--- Problem ---
Below are entries. Reproduce exactly the lines between the line holding "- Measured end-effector" and the line holding "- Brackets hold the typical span", inclusive, and only those.

>>>>

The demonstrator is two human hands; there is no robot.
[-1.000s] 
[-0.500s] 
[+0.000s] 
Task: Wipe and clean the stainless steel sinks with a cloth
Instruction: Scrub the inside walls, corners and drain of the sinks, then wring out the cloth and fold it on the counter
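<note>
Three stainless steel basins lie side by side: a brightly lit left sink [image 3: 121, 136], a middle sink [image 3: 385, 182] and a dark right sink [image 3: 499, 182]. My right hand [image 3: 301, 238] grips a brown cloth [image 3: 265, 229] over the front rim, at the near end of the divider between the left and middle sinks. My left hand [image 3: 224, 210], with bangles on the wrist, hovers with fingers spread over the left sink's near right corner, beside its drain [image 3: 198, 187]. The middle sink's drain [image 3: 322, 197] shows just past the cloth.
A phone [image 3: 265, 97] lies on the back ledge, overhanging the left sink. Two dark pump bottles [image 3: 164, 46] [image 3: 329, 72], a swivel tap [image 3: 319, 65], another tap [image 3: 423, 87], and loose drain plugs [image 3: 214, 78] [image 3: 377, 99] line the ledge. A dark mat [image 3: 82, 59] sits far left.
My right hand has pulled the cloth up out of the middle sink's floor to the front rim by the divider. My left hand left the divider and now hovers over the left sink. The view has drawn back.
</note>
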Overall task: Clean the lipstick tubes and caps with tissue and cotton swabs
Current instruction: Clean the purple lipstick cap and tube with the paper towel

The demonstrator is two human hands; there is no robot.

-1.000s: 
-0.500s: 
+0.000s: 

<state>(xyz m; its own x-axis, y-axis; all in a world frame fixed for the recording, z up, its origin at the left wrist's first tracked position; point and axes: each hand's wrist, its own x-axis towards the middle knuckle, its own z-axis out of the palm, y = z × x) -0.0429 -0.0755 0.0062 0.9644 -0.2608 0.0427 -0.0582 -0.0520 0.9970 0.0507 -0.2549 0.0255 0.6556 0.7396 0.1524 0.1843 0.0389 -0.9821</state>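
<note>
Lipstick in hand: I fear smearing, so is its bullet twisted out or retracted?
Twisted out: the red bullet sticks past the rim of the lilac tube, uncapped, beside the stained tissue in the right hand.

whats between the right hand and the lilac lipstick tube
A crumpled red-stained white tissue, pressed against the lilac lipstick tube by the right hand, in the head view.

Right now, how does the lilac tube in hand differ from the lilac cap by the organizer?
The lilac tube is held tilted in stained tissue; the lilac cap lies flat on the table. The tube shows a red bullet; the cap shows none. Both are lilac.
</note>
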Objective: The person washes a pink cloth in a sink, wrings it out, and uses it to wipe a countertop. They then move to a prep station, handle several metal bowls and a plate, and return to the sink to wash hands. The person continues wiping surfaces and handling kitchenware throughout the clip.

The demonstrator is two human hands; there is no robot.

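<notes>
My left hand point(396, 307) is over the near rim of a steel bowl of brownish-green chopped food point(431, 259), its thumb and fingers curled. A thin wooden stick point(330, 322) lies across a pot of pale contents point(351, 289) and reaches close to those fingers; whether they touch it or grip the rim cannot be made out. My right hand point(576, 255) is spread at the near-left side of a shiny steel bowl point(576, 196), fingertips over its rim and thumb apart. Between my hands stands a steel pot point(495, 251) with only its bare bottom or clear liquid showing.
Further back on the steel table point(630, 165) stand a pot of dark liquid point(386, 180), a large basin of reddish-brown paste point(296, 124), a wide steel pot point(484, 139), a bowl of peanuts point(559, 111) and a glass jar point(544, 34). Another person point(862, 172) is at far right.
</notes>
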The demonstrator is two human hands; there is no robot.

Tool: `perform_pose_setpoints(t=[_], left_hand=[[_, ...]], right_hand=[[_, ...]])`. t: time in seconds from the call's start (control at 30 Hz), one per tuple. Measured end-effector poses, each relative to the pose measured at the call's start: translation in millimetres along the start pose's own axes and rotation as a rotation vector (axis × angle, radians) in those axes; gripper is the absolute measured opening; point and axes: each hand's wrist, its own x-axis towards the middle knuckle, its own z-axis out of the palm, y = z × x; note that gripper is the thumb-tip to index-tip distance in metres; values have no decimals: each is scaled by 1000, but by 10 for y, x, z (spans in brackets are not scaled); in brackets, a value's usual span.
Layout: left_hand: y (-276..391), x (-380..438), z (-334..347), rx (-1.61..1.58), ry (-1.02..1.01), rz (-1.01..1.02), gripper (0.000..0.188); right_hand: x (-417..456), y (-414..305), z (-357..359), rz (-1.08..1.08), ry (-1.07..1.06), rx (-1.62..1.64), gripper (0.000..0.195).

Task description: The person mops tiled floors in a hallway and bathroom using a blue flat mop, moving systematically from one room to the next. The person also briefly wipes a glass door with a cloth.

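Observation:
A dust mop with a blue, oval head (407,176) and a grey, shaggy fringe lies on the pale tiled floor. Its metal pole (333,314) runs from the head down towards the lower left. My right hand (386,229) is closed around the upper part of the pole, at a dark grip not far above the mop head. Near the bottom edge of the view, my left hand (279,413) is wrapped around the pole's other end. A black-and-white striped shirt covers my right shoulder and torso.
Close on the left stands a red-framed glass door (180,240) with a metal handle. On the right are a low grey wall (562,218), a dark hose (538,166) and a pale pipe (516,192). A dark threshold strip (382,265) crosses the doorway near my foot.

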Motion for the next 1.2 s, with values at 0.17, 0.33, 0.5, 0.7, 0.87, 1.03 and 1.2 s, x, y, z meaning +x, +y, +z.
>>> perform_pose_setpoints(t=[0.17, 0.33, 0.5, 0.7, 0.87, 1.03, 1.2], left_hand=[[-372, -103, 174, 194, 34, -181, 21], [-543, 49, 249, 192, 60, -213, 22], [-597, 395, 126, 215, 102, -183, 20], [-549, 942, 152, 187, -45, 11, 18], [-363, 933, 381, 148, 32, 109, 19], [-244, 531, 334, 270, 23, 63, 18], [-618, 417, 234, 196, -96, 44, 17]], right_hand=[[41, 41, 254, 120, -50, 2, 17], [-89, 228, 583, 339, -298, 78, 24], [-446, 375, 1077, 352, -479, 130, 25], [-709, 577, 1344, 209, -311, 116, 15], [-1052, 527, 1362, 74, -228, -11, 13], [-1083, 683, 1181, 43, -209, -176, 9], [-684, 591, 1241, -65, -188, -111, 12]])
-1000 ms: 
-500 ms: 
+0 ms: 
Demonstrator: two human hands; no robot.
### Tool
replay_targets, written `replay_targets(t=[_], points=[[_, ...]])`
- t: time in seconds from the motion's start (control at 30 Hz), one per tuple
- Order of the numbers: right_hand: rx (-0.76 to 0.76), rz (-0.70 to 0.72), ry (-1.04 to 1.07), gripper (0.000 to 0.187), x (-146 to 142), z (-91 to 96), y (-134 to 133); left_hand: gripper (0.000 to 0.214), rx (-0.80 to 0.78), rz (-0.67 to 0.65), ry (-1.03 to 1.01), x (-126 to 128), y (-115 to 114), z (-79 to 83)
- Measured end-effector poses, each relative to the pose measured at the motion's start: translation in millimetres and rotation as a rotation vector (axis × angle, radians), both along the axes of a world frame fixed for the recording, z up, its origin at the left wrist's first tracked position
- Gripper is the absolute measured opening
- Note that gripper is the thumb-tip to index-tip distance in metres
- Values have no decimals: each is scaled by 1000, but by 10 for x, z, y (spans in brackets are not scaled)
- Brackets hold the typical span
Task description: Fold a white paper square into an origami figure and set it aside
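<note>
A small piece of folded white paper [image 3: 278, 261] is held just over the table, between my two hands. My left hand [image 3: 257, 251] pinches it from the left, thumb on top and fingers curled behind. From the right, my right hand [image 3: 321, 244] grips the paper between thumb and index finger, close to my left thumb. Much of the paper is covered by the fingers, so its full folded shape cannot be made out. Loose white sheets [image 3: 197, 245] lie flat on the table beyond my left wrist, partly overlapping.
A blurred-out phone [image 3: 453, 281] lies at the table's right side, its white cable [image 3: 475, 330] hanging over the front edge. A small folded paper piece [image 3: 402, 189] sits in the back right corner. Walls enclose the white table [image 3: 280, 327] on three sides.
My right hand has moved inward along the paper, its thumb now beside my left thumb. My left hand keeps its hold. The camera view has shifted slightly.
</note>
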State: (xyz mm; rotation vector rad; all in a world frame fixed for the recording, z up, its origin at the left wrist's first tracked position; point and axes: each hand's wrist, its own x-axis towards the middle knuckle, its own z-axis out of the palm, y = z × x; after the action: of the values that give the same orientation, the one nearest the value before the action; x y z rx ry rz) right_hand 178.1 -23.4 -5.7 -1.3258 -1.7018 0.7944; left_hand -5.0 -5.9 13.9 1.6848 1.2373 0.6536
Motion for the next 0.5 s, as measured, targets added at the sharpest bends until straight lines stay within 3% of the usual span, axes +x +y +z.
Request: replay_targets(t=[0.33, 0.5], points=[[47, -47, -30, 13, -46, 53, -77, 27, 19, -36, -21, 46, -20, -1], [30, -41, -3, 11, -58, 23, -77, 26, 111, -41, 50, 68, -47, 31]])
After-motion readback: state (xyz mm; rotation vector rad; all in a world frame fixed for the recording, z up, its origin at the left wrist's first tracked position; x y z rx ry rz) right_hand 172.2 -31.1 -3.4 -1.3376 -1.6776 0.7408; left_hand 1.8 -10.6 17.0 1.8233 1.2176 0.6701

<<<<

--- Response box ---
- Measured end-effector poses, each relative to the pose measured at the motion's start: translation in millimetres and rotation as a rotation vector (axis × angle, radians), both along the axes of a world frame fixed for the recording, z up, its origin at the left wrist's first tracked position
- Gripper is the absolute measured opening
- Note that gripper is the thumb-tip to index-tip distance in metres
- Values have no decimals: each is scaled by 1000, but by 10 for x, z, y (spans in brackets are not scaled)
- Brackets hold the typical span

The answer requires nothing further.